Algún ministro deslizaba mensajes sosegados. "Los vascos no pueden hacerlo, no nos van a dejar. Para ellos prima la economía y el sector empresarial está haciendo presión. Tienen los Presupuestos en el bolsillo. Más adelante, ya veremos. Además, Sánchez no les gusta". 

Rajoy se sumergió en su auto rumbo a la Moncloa nada más concluir su intervención de los miércoles en el Congreso. Una sesión de control vacía de contenidos, incluidos los mercenarios insultos de Rufián, y plena de símbolos. La bancada del PP, puesta en pie, le dedicó una sonora ovación a su entrada en el Hemiciclo. ""Morituri?", comentó irónico un diputado del PSOE. "Lo mismo le hicieron a Cifuentes", rizó el rizo. Una bienvenida que sonaba a despedida.

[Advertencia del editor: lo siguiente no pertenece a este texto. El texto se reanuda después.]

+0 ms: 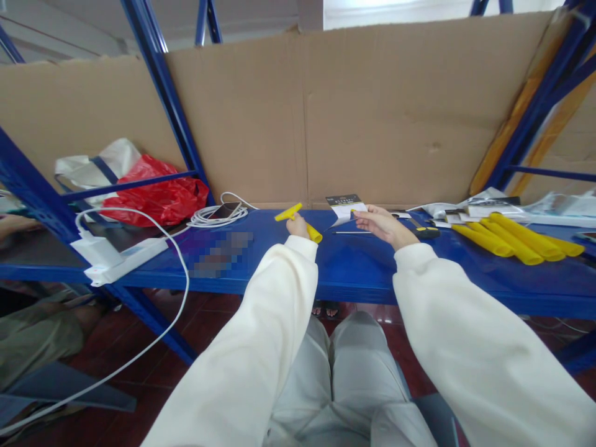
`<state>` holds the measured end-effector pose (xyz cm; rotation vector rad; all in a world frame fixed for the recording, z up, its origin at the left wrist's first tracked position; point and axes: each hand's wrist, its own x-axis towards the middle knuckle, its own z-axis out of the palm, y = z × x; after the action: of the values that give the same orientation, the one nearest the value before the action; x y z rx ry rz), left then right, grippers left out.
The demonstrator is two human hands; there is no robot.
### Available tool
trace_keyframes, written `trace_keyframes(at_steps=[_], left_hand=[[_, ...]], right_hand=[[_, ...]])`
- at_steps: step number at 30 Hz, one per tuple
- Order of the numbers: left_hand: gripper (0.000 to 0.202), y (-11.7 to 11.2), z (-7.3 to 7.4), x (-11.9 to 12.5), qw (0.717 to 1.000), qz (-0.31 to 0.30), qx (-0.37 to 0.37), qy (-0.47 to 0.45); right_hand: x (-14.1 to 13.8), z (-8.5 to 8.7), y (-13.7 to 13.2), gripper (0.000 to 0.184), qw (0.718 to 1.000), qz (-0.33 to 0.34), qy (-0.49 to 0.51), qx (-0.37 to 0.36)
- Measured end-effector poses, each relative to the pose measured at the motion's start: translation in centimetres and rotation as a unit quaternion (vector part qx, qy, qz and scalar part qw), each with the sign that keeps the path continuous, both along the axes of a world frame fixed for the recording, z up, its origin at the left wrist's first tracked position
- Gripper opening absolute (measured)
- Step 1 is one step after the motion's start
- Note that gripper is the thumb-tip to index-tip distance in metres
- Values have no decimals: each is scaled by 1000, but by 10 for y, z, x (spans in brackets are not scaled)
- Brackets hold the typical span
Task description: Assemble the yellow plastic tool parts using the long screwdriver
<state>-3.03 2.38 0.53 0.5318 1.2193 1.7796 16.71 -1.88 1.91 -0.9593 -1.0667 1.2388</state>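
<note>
My left hand is closed around a yellow T-shaped tool. Its flat bar sticks out past my fingers at the far left, and a round yellow handle end shows below my palm. To the right, my right hand pinches the edge of a black-and-white printed card, which stands tilted above the table. Just below the card lies a thin rod-like item, too small to name. Beside my right wrist is a black-and-yellow tool, perhaps a cutter, partly hidden by my hand.
Several yellow tubes lie on the blue table at right, with packaging behind. Leftward are a coiled white cable, a phone, a red bag and a power strip. Cardboard walls the back. Another person's hand shows far left.
</note>
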Motion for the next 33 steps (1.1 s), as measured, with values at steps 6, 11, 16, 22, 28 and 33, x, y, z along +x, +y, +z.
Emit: trace_keyframes(at_steps=[6,11,16,22,28,33], left_hand=[[16,-3,5,-2,998,-8,-4,-67],[28,1,7,-3,992,24,-6,-123],[26,0,5,-1,994,3,3,-112],[17,-4,2,6,985,-147,22,-87],[7,-3,-1,7,971,-232,27,-57],[11,-3,0,7,963,-265,12,-47]], right_hand=[[2,-2,-2,32,998,58,-24,25],[5,-7,1,29,993,100,-50,31],[5,-11,5,32,992,109,-51,34],[3,-13,6,35,991,111,-53,53],[3,-12,6,33,993,101,-35,48],[3,-11,6,25,996,62,-23,63]])
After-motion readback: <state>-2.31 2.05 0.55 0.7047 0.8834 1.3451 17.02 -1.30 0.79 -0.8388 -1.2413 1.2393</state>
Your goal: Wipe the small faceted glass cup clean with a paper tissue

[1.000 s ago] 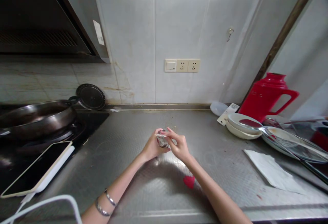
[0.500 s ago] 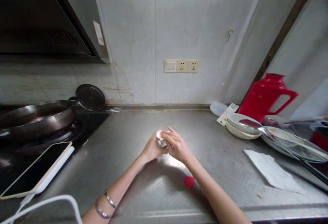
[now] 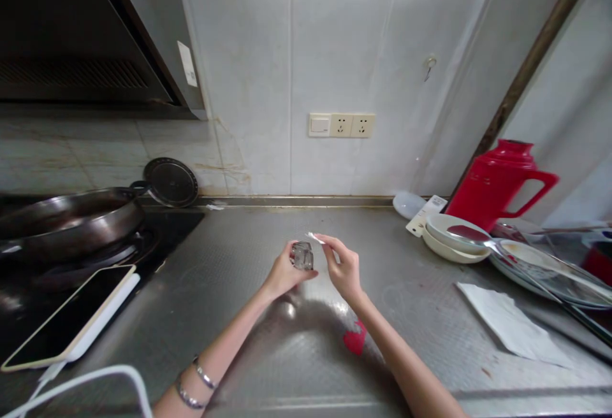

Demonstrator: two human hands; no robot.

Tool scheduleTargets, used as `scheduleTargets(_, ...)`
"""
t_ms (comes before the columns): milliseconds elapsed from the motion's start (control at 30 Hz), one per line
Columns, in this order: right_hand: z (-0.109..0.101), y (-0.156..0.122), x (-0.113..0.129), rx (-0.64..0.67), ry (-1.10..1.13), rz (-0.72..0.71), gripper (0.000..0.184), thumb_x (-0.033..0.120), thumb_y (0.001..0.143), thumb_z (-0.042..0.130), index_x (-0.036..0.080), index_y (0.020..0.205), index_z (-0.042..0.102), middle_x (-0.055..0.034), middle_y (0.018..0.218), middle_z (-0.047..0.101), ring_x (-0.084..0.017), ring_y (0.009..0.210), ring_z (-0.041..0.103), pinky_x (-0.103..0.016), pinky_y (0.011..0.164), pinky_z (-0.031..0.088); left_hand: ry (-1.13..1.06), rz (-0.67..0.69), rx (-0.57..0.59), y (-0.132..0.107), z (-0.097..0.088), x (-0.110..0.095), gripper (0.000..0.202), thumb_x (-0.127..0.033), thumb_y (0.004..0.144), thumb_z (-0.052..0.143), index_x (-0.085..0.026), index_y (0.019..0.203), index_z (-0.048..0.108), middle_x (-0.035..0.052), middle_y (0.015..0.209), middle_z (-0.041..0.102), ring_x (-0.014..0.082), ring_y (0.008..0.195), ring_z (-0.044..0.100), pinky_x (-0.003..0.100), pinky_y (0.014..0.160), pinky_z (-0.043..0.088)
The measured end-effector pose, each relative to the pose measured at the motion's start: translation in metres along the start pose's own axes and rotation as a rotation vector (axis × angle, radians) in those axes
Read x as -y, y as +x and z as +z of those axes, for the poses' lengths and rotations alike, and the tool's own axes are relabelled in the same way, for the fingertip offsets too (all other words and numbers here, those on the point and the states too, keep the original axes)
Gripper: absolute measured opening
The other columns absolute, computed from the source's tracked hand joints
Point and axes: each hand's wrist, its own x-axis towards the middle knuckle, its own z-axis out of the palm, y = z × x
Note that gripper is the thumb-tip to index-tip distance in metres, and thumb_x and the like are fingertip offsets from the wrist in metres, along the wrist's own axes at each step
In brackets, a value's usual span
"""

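Pinching white scrap [image 3: 314, 237], maybe tissue, right hand [image 3: 344, 268] has drawn off clear vessel [image 3: 303, 256]; left grip [image 3: 285, 273] clasps vessel.

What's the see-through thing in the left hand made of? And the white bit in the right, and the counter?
See-through thing: glass or clear plastic, shiny with glints. White bit: maybe tissue or paper, thin-looking, but too small to tell. Counter: probably steel, gray with shiny reflections.
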Motion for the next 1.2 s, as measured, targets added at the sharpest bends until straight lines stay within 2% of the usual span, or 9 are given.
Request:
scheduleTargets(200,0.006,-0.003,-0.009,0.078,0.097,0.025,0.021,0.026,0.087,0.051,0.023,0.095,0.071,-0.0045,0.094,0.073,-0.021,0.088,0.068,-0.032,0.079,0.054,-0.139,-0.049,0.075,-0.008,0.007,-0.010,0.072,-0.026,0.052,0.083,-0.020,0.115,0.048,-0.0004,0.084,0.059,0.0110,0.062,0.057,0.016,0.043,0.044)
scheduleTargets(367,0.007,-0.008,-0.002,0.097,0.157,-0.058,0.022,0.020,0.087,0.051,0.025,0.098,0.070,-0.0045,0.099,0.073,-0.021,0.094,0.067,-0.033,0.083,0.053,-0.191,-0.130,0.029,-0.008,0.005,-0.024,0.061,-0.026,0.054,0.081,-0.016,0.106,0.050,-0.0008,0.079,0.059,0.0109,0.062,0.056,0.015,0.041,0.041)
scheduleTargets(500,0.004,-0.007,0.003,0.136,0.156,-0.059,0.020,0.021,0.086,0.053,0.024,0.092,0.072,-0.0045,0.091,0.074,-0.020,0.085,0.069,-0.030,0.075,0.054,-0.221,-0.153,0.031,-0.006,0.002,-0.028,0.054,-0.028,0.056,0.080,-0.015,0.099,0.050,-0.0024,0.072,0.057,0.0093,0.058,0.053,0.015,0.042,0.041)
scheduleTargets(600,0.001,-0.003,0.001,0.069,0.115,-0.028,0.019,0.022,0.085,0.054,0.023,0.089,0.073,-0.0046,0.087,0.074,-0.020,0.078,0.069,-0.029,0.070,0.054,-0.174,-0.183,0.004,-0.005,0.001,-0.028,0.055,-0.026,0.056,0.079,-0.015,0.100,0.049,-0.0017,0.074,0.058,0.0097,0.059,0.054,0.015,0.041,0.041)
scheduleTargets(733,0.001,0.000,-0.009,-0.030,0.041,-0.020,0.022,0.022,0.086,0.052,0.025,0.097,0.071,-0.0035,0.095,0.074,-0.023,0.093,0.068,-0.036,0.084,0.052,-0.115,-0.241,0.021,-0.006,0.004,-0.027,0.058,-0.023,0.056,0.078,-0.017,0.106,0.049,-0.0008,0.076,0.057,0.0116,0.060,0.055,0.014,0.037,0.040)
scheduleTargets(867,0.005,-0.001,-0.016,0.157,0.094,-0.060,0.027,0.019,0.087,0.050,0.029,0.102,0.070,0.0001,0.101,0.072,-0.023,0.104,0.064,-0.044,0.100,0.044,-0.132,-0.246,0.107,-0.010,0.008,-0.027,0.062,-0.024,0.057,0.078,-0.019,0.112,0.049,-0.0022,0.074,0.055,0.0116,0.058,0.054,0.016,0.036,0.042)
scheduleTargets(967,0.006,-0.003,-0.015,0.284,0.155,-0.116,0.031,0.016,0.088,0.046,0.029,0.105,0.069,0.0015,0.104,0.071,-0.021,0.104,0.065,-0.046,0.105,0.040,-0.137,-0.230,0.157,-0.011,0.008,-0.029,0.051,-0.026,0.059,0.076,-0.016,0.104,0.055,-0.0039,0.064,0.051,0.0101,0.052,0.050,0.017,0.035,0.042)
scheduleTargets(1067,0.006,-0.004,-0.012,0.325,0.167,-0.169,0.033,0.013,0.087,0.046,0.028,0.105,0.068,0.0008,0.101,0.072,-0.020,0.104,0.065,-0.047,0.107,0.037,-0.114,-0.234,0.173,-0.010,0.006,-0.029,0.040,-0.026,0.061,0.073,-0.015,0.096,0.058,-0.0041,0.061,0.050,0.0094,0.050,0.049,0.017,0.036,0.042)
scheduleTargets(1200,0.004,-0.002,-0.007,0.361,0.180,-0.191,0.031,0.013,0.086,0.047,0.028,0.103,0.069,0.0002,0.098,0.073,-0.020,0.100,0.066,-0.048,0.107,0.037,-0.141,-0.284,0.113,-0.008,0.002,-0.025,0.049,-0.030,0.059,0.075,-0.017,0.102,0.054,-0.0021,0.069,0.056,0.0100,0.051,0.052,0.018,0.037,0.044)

Más gestos inusuales. Hasta Cristóbal Montoro se mostró afable en los pasillos parlamentarios. El titular de Hacienda es refractario a los periodistas. Su última experiencia en forma de entrevista le produjo enormes quebraderos de cabeza. Con el Supremo (Tribunal) y con el Supremo (presidente Rajoy). Este miércoles quería complacer. ¿Un suave adiós? Pablo Iglesias lloró. Pero más por motivos de emoción que de la moción.

Mensajes apocalípticos

De repente, vertiginosamente, todo había dado un vuelco. En la mañana del martes, la moción socialista parecía difunta. El propio secretario general del PSOE lo había insinuado en una reunión con los suyos. Por la tarde, el gran cambio. Quim Torra designaba un gobierno 'limpio' en Cataluña, lo que dinamitaba el 155. Menos presión sobre los nacionalistas catalanes. Más margen para Sánchez, que hacía ronda telefónica con todos los protagonistas. Catalanes, vascos, morados, naranjas... Desde Moncloa salían mensajes alarmistas, casi apocalípticos, rumbo a las terminales habituales. Todo era posible, hasta lo peor.

Sáenz de Santamaría canceló este miércoles el almuerzo con Michel Barnier, el negociador jefe para la salida del Reino Unido de la UE. Mantuvo, eso sí, la reunión con los secretarios de Estado y subsecretarios en preparación del consejo de Ministros del viernes. Si la moción fracasa, debe imperar la rutina. La normalidad. Consejo de Ministros tras la votación decisiva. 

¿Y qué dicen los vascos?

Imperiosas llamadas al teléfono de Andoni Ortúzar, el cachazudo presidente del PNV, con quien Rajoy se lleva 'medianamente bien'. Más expresivo que el secarral de Urkullu, y 'muy de fiar', comentan en el entorno presidencial. Muchas promesas, pocas respuestas. A la espera de lo que diga Sánchez en su discurso, insisten los nacionalistas vascos. Rajoy conduce personalmemte las negociaciones. Como ya hizo con los presupuestos. 

En Génova están de los nervios. Eemergen comentarios en todas las direcciones. Los barones reclaman información. Quien saber si el 'jefe' sigue. Qué va a pasar. Algunos reclaman una reunión urgente, el mismo lunes, pase lo que pase. Una Junta Nacional para la autocrítica, la estrategia, la refundación o el funeral. "Ahora puede pasar de todo", mascullan en la sede del PP. Hasta que desaparezca Rajoy. Lo imposible ya está a la vuelta de la esquina.

Fernando Maíllo, el coordinador general, todo serenidad, intenta transmitir carretadas de sofrosina. otros miembros de la cúpula conservadora se muestran menor serenos. En avanzado estado de nerviosismo, transmiten inquietudes y temores. "Demasiado pronto para tirar la toalla", comenta, cachazudo, un veterano de la estructura.